• WHAT TO WORK ON: Return the data exactly, with all pictures removed.

• AVAILABLE DATA:
*** Begin section ***

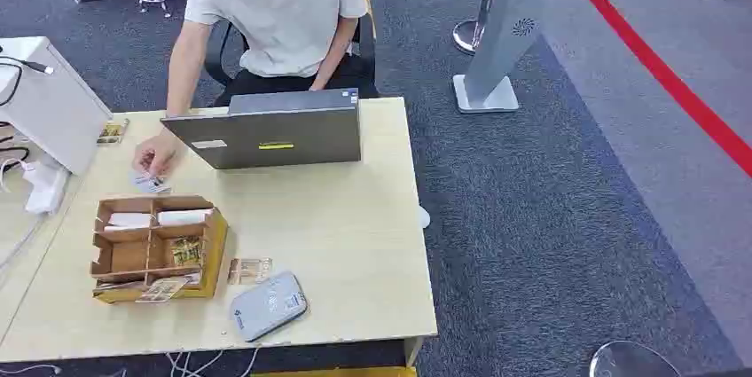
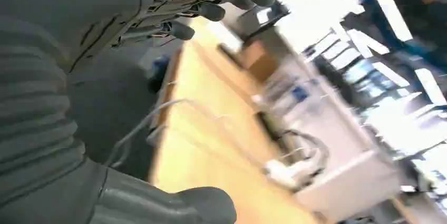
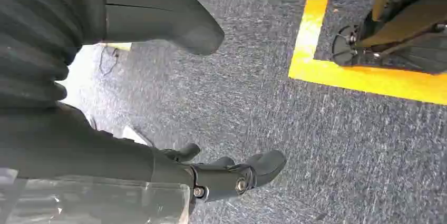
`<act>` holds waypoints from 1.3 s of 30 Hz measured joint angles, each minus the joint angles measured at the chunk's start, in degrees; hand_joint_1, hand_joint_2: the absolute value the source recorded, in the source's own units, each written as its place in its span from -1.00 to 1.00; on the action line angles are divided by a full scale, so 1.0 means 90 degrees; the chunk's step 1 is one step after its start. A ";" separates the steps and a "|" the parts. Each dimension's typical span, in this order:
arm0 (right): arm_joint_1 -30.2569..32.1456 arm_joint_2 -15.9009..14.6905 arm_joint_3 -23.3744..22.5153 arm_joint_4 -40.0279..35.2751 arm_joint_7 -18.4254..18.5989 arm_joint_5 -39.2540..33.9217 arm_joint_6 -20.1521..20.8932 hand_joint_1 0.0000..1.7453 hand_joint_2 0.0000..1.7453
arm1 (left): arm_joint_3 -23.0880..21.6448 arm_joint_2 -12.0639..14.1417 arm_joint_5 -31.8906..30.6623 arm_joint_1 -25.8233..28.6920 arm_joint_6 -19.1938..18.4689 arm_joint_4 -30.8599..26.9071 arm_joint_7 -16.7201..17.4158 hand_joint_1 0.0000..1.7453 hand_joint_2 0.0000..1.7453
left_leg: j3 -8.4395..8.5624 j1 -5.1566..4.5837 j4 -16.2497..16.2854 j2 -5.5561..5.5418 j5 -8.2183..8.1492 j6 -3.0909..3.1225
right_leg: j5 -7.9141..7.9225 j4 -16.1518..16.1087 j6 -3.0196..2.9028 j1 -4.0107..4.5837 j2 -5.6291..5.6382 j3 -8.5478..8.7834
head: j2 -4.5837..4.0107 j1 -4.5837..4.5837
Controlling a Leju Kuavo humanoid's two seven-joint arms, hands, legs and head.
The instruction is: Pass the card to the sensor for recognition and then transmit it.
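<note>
While a person's hand (image 1: 158, 157) holds a card (image 1: 149, 183) beside the cardboard organiser (image 1: 158, 247) and grey sensor (image 1: 268, 305), both robot hands, left hand (image 2: 158, 18) and right hand (image 3: 174, 103), hang empty with fingers apart.

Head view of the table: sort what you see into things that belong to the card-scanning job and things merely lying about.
Belonging to the job:
- grey sensor pad at the table's near edge
- cards by the pad
- cardboard tray of cards
- card under the person's hand

Lying about:
- laptop
- white box with cables
- grey stand on the carpet
</note>
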 joint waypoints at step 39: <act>0.0096 -0.0231 -0.0075 0.0090 0.0136 0.1107 0.0571 -1.00 1.00 | -0.1423 0.2050 -0.6717 -0.1285 -0.0404 -0.1262 0.2517 -1.00 1.00 | -0.0001 0.0000 0.0001 0.0003 -0.0001 0.0000 | 0.0001 0.0000 0.0000 0.0000 0.0006 -0.0004 | 0.0000 -0.0002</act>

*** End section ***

• WRITTEN RESPONSE:
`<act>` holds waypoints from 1.3 s of 30 Hz measured joint angles, each minus the joint angles measured at the chunk's start, in degrees; hand_joint_1, hand_joint_2: the absolute value the source recorded, in the source's own units, each written as its place in its span from -1.00 to 1.00; on the action line angles are divided by a full scale, so 1.0 means 90 degrees; the chunk's step 1 is one step after its start. A ";" separates the steps and a "|" the parts. Each dimension's typical span, in this order:
arm0 (right): arm_joint_1 -30.2569..32.1456 arm_joint_2 -15.9009..14.6905 arm_joint_3 -23.3744..22.5153 arm_joint_4 -40.0279..35.2751 arm_joint_7 -18.4254..18.5989 arm_joint_5 -39.2540..33.9217 arm_joint_6 -20.1521..20.8932 hand_joint_1 0.0000..1.7453 hand_joint_2 0.0000..1.7453
arm1 (left): arm_joint_3 -23.0880..21.6448 arm_joint_2 -12.0639..14.1417 arm_joint_5 -31.8906..30.6623 arm_joint_1 -25.8233..28.6920 arm_joint_6 -19.1938..18.4689 arm_joint_4 -30.8599..26.9071 arm_joint_7 -16.7201..17.4158 hand_joint_1 0.0000..1.7453 hand_joint_2 0.0000..1.7453
left_leg: j3 -8.4395..8.5624 j1 -5.1566..4.5837 j4 -16.2497..16.2854 j2 -5.5561..5.5418 j5 -8.2183..8.1492 j6 -3.0909..3.1225
right_leg: j5 -7.9141..7.9225 j4 -16.1518..16.1087 j6 -3.0196..2.9028 j1 -4.0107..4.5837 j2 -5.6291..5.6382 j3 -8.5478..8.7834
head: j2 -4.5837..4.0107 j1 -4.5837..4.5837
Controlling a Leju Kuavo humanoid's two seven-joint arms, hands, legs and head.
The instruction is: Pass the card to the sensor for recognition and then transmit it.
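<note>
While a person's hand (image 1: 158, 157) holds a card (image 1: 149, 183) beside the cardboard organiser (image 1: 158, 247) and grey sensor (image 1: 268, 305), both robot hands, left hand (image 2: 158, 18) and right hand (image 3: 174, 103), hang empty with fingers apart.

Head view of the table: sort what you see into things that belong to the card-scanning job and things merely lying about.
Belonging to the job:
- grey sensor pad at the table's near edge
- cards by the pad
- cardboard tray of cards
- card under the person's hand

Lying about:
- laptop
- white box with cables
- grey stand on the carpet
</note>
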 joint waypoints at step 39: <act>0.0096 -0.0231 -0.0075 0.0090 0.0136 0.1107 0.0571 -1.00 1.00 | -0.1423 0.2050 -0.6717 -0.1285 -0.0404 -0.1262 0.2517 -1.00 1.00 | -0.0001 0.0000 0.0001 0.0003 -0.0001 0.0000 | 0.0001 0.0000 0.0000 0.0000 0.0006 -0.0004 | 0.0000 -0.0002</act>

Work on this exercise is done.